■ Problem description
Your answer must be a word-for-word copy of the listing, with all pictures excluded.

■ Source data
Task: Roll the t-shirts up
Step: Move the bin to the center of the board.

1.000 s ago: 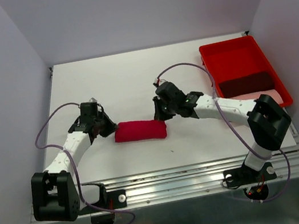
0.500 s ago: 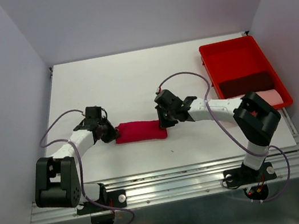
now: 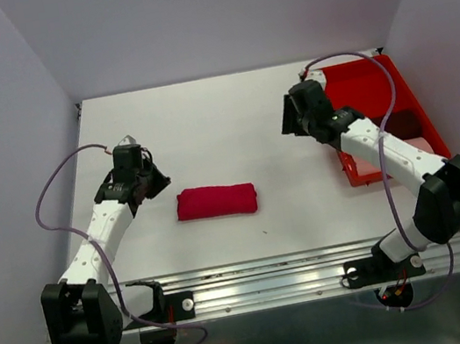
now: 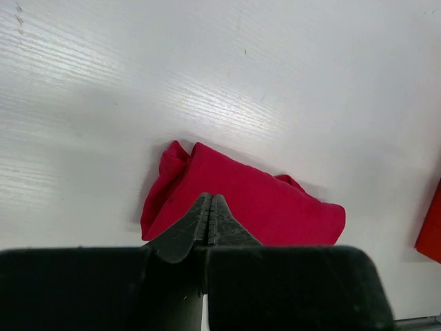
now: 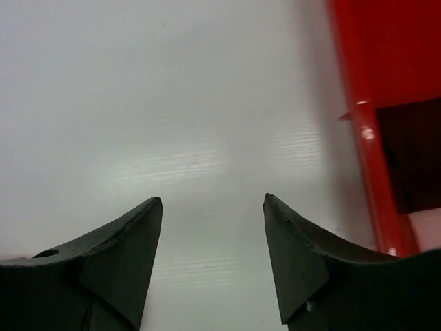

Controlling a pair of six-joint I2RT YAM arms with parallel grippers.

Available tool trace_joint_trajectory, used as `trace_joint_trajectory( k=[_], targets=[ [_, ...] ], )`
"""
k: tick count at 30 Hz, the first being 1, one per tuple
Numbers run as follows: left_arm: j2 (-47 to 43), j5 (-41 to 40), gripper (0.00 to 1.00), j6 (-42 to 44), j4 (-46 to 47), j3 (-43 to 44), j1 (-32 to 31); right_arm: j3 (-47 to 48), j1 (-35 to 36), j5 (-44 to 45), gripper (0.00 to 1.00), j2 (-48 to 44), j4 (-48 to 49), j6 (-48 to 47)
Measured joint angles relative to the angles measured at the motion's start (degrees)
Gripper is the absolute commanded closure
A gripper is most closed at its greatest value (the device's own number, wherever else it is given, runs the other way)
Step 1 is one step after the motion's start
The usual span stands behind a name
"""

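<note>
A crimson-red t-shirt [image 3: 216,201] lies rolled into a short bundle on the white table [image 3: 202,114], with nothing touching it. My left gripper [image 3: 148,184] hovers just left of the roll, a small gap between them. In the left wrist view this left gripper [image 4: 210,198] is shut with nothing in it, and the roll [image 4: 262,200] lies just beyond the tips. My right gripper [image 3: 292,116] is far from the roll, beside the red tray [image 3: 370,80]. Seen from its wrist, the right gripper [image 5: 212,200] is open over bare table. A dark maroon t-shirt [image 5: 417,155] lies in the tray.
The glossy red tray's rim [image 5: 368,158] runs along the right of the right wrist view, close to the right finger. My right arm crosses over the tray's near half. Grey walls enclose the table at the back and both sides.
My right gripper left the roll's right end, swung back and right toward the tray, and opened. My left gripper drew back slightly from the roll's left end, still shut.
</note>
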Motion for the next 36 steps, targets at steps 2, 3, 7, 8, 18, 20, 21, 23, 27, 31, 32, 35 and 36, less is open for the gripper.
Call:
trace_joint_trajectory(
  k=[2,3,7,8,18,20,21,23,27,31,32,35,36],
  targets=[
    [-0.98,-0.11,0.96,0.04,-0.63,0.26,0.00,0.04,-4.33,1.62,0.24,-0.09,-0.74,-1.27],
    [-1.27,-0.07,0.94,0.04,-0.90,0.31,0.00,0.04,-6.43,2.25,0.21,0.07,-1.40,-1.86],
    [-1.22,0.42,0.85,0.22,-2.03,0.31,0.02,0.63,-13.66,3.82,0.11,2.67,-3.19,-4.07],
    [-1.22,0.52,0.83,0.26,-2.08,0.31,0.00,1.03,-14.29,4.00,0.10,3.45,-3.37,-4.31],
    [-1.25,1.90,0.69,1.05,-2.25,0.31,0.00,6.86,-19.82,2.93,0.10,16.09,-3.67,-10.60],
    [-1.25,1.95,0.69,1.09,-2.25,0.31,0.00,7.65,-20.06,1.73,0.12,17.66,-3.67,-11.50],
    [-1.25,1.95,0.69,1.09,-2.25,0.31,0.00,7.80,-20.06,1.16,0.12,18.25,-3.69,-11.80],
    [-1.25,2.03,0.69,1.09,-2.25,0.31,0.00,7.89,-20.06,-0.37,0.13,18.99,-3.74,-12.24],
    [-1.25,2.12,0.69,1.11,-2.25,0.31,0.00,7.98,-20.04,-4.81,0.16,19.67,-3.78,-13.07],
    [-1.25,2.27,0.69,1.18,-2.23,0.31,0.00,7.98,-20.04,-9.55,0.18,19.87,-3.82,-13.40],
    [-1.25,2.32,0.69,1.22,-2.23,0.31,0.00,7.98,-20.04,-10.91,0.18,19.87,-3.76,-13.35],
    [-1.25,2.49,0.69,1.27,-2.21,0.31,0.00,7.98,-20.57,-14.53,0.19,19.85,-3.41,-13.27],
    [-1.25,2.54,0.69,1.29,-2.21,0.31,0.00,7.98,-20.68,-15.65,0.19,19.82,-3.10,-13.11]
  ],
)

■ Finished task
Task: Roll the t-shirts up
Step: Move the bin to the center of the board.

1.000 s ago: 
0.500 s ago: 
now: 
now: 
now: 

Controlling a pair of six-joint I2RT YAM arms with parallel grippers.

Available tool trace_joint_trajectory, used as `trace_joint_trajectory( k=[_], targets=[ [_, ...] ], )`
"""
k: tick count at 30 Hz, the first being 1, one per tuple
Numbers run as follows: left_arm: j2 (-47 to 43), j5 (-41 to 40), gripper (0.00 to 1.00), j6 (-42 to 44), j4 (-46 to 47), j3 (-43 to 44), j1 (-32 to 31); right_arm: j3 (-47 to 48), j1 (-35 to 36), j5 (-44 to 45), gripper (0.00 to 1.00), j2 (-48 to 44), j4 (-48 to 49), j6 (-48 to 47)
Measured joint angles relative to the angles measured at the motion's start (degrees)
Gripper is the absolute commanded closure
A gripper is most closed at its greatest value (the device's own number, wherever else it is given, runs the other way)
Step 1 is one step after the motion's start
The usual span stands behind a name
"""

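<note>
A crimson-red t-shirt [image 3: 216,201] lies rolled into a short bundle on the white table [image 3: 202,114], with nothing touching it. My left gripper [image 3: 148,184] hovers just left of the roll, a small gap between them. In the left wrist view this left gripper [image 4: 210,198] is shut with nothing in it, and the roll [image 4: 262,200] lies just beyond the tips. My right gripper [image 3: 292,116] is far from the roll, beside the red tray [image 3: 370,80]. Seen from its wrist, the right gripper [image 5: 212,200] is open over bare table. A dark maroon t-shirt [image 5: 417,155] lies in the tray.
The glossy red tray's rim [image 5: 368,158] runs along the right of the right wrist view, close to the right finger. My right arm crosses over the tray's near half. Grey walls enclose the table at the back and both sides.
My right gripper left the roll's right end, swung back and right toward the tray, and opened. My left gripper drew back slightly from the roll's left end, still shut.
</note>
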Motion for the next 36 steps, targets at steps 2, 3, 7, 8, 18, 20, 21, 23, 27, 31, 32, 35 and 36, less is open for the gripper.
Call:
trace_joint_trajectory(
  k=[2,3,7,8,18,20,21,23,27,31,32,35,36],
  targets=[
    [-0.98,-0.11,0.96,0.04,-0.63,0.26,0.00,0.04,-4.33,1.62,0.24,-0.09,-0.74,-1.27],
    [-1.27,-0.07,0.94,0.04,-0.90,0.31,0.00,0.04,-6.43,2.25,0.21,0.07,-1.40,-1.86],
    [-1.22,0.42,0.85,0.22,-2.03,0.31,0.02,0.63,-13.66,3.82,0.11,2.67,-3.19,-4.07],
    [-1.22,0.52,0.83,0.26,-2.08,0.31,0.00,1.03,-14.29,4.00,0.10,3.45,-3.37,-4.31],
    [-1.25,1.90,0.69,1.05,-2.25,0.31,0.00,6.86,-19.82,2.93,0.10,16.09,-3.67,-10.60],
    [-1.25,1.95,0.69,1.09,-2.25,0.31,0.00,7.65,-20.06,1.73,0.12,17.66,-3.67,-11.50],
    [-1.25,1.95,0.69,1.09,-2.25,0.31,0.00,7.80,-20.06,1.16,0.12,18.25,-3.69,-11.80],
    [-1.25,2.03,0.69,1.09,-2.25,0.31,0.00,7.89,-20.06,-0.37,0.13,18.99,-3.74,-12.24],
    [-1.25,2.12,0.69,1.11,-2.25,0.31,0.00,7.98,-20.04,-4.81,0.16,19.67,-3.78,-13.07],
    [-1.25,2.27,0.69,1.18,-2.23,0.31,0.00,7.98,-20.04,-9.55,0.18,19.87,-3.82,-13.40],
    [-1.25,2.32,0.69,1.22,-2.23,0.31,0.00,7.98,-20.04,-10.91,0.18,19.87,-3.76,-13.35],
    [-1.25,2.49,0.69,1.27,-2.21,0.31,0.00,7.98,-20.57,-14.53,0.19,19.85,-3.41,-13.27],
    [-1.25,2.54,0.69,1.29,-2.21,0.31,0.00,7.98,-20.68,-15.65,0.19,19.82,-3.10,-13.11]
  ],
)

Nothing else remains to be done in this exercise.